P33: Patient Experiences and Insights on Chronic Ocular Pain from a Social Media Listening Study
4:00PM - 4:15PM
Goel K1 , Parashar N2 , Aasaithambi S2 , Verma H2 , O'Brien P 3 , Sloesen B4 1 Novartis Healthcare Pvt. Ltd., Hyderabad, AP, India, 2 Novartis Healthcare Pvt. Ltd., Hyderabad, India, 3 Novartis Business Services Center, Limerick, Ireland, 4 Novartis Pharma NV, Vilvoorde, Belgium
Objective: To identify the perceived causes for chronic ocular pain (COP) (≥3 months pain duration), its impact on quality of life (QoL) and understand the patient journey from social media posts. Methods: In this retrospective study, publicly available social media conversations were identified from searches triaged by a combination of automated relevancy keyword algorithm and manual review, and subsequently analyzed post anonymizing for COP content. Twitter, forums, and other (Facebook, Blogs, etc.) platforms were leveraged for the time period February 2020 to February 2021. Results: A total of 464 (UK=208, US=175, Canada=65 and Australia=16) patient/caregiver conversations on COP were identified. Top discussion points were symptoms (62%) and causes of COP (58%). Ocular factors (including dry eye disease, thyroid/Graves’ disease, and ocular surgeries) contributed to ~46% of causes identified, while non-ocular factors (including migraine, COVID, and side-effects/withdrawal of medications) contributed to ~54%. The most commonly mentioned symptoms (555) were headache/head pressures (96), dry/gritty eyes (67), light sensitivity (34), insomnia (29), and redness/pink eyes (28). Symptoms impacted all aspects of patients’ QoL: physical day-to-day activities such as reading, driving, and sleeping; emotional wellbeing such as depression/hopelessness, frustration/anger, fear, and suicidal thoughts; functional wellbeing such as difficulty at work/study place, reduced productivity or having to quit their job; social impacts such as being irritated around people, and having a less active social life. Eye drops (58/140 mentions) are the most commonly mentioned treatment option. Common coping strategies mentioned were blue-light filter glasses/eyeglasses (17), and hot compresses (11). Key unmet needs mentioned by patients were failed, improper, delayed diagnosis (62), and lack of effective treatments or appropriate management (30). Conclusion: Insights from this study reported patients’ experiences, concerns, and the adverse impact on overall QoL. The results can help in better understanding the patients’ perspective, which can be considered during drug development.

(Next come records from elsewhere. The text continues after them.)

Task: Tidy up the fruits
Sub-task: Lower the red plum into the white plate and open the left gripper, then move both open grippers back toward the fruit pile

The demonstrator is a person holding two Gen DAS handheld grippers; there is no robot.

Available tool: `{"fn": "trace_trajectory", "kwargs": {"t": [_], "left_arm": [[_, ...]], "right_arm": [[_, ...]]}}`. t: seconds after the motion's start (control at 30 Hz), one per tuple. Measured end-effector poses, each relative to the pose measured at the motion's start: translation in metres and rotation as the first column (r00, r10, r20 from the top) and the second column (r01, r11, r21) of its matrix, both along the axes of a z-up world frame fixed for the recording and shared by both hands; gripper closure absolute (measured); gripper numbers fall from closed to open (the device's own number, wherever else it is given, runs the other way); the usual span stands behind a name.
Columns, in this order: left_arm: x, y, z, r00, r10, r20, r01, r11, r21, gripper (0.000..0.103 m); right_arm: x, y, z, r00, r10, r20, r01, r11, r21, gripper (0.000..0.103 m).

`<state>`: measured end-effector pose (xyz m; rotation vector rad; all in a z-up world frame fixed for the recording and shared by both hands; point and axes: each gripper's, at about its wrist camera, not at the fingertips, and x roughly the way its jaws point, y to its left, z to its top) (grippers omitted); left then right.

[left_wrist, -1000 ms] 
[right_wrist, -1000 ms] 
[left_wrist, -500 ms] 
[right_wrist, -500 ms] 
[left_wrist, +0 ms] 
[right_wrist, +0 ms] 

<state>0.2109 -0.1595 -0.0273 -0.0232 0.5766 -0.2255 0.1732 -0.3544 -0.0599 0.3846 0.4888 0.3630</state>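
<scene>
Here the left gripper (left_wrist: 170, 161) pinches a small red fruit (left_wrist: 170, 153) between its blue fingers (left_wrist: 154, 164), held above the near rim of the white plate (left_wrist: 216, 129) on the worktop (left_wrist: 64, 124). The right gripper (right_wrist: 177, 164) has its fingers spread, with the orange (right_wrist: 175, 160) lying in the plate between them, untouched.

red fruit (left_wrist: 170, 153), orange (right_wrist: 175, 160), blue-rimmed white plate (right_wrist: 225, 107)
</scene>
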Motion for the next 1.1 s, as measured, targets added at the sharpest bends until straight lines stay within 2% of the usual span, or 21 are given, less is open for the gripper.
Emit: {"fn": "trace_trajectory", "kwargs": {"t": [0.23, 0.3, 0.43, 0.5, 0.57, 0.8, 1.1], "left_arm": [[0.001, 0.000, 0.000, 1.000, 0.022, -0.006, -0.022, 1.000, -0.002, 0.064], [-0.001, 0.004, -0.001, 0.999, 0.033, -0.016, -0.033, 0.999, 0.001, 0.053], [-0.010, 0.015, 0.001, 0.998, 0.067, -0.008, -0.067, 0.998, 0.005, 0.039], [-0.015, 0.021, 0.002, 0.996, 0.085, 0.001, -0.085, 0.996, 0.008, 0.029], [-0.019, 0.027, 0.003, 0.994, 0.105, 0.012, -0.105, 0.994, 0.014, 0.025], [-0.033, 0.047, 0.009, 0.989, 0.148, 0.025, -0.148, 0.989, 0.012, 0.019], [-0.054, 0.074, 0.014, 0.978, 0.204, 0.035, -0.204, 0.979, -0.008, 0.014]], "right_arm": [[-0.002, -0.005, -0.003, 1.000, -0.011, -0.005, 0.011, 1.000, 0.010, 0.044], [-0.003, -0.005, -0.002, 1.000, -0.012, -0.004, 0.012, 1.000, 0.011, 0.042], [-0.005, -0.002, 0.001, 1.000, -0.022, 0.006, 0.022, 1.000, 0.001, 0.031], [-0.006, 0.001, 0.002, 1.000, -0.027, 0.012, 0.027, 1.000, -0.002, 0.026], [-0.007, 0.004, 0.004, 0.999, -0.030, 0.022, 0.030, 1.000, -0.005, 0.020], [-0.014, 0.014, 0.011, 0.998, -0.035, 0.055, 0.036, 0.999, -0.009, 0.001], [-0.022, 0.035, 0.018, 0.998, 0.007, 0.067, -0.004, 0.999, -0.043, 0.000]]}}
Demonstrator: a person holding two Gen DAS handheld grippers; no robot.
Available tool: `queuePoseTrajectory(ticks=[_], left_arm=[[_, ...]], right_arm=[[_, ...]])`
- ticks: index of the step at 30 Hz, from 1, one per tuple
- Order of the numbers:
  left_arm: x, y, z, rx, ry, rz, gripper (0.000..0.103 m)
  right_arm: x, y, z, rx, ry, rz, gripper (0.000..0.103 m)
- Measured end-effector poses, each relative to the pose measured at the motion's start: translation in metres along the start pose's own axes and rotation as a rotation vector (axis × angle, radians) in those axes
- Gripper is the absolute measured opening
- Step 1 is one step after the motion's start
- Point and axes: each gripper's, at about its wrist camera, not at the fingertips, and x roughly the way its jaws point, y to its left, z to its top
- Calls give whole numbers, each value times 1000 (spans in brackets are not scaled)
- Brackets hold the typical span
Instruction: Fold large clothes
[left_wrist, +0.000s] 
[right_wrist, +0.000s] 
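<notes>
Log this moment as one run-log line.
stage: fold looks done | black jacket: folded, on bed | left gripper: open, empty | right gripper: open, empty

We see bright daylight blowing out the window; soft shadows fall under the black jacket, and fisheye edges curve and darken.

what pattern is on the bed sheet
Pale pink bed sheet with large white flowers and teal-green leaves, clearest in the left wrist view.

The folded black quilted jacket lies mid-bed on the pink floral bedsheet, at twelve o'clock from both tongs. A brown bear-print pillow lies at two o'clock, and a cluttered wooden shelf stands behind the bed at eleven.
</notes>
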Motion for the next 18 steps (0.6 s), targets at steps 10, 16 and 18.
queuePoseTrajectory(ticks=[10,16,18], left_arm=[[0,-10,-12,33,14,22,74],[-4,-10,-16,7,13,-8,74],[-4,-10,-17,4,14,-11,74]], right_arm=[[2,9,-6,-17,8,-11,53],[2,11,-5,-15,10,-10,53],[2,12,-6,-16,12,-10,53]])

P36: Unmet Needs of Caregivers in Locally Advanced or Metastatic Bladder Cancer from Social Media in the US
4:30PM - 4:45PM
Renner S1 , Loussikian P1 , Marrel A2 , Barbier V2 , Foulquié P1 , Mebarki A1 , Schück S1 , Bharmal M 3 1 Kap Code, Paris, France, 2 Icon, Lyon, France, 3 EMD Serono, Billerica, MA, USA
OBJECTIVES: Bladder cancer (BC) is the sixth most common cancer in the US; the prognosis for patients with locally advanced or metastatic BC is very poor. Few studies have assessed its burden on caregivers. This study aimed to characterize difficulties and unmet needs of caregivers for patients with locally advanced or metastatic BC as reported on social media. METHODS: US caregiver testimonials were collected from social media posts between January 2015 and April 2021 using specific terms for locally advanced or metastatic BC. These were qualitatively analyzed to identify caregiver difficulties and unmet need until saturation. RESULTS: Of 1214 testimonials from 679 caregivers on 72 social media sources, 423 were randomly selected and analyzed until saturation. From those that reported age-related data (<15% of testimonials), most caregivers were women (83.2%) with a mean age of 35.4 years, whereas the reported mean age of patients was 67.2 years. A total of 177 testimonials that expressed ≥1 caregiver- or patient-centered difficulty were identified and classified into a list of 36 types of challenges. The main difficulties related to the caregivers’ psychological impact throughout the patient journey (26%), the desire to share experiences among peers/support groups (15.8%), and the fear and management of patients’ adverse events (12.4%). Other major difficulties expressed included the specific psychological burden of end-of-life support or grief work (10.2%), the daily impact of being a caregiver (relocation, time consumption; 9.6%), stress due to screening and diagnostic delay (7.3%), and the change in relationships between patients and caregivers (5.1%). CONCLUSIONS: Qualitative analysis of social media testimonials from caregivers of patients with BC in the US provided insights on the substantial psychological impact and burden of care on them. Future research may explore BC caregiver well-being and quality of life as outcomes in quantitative studies.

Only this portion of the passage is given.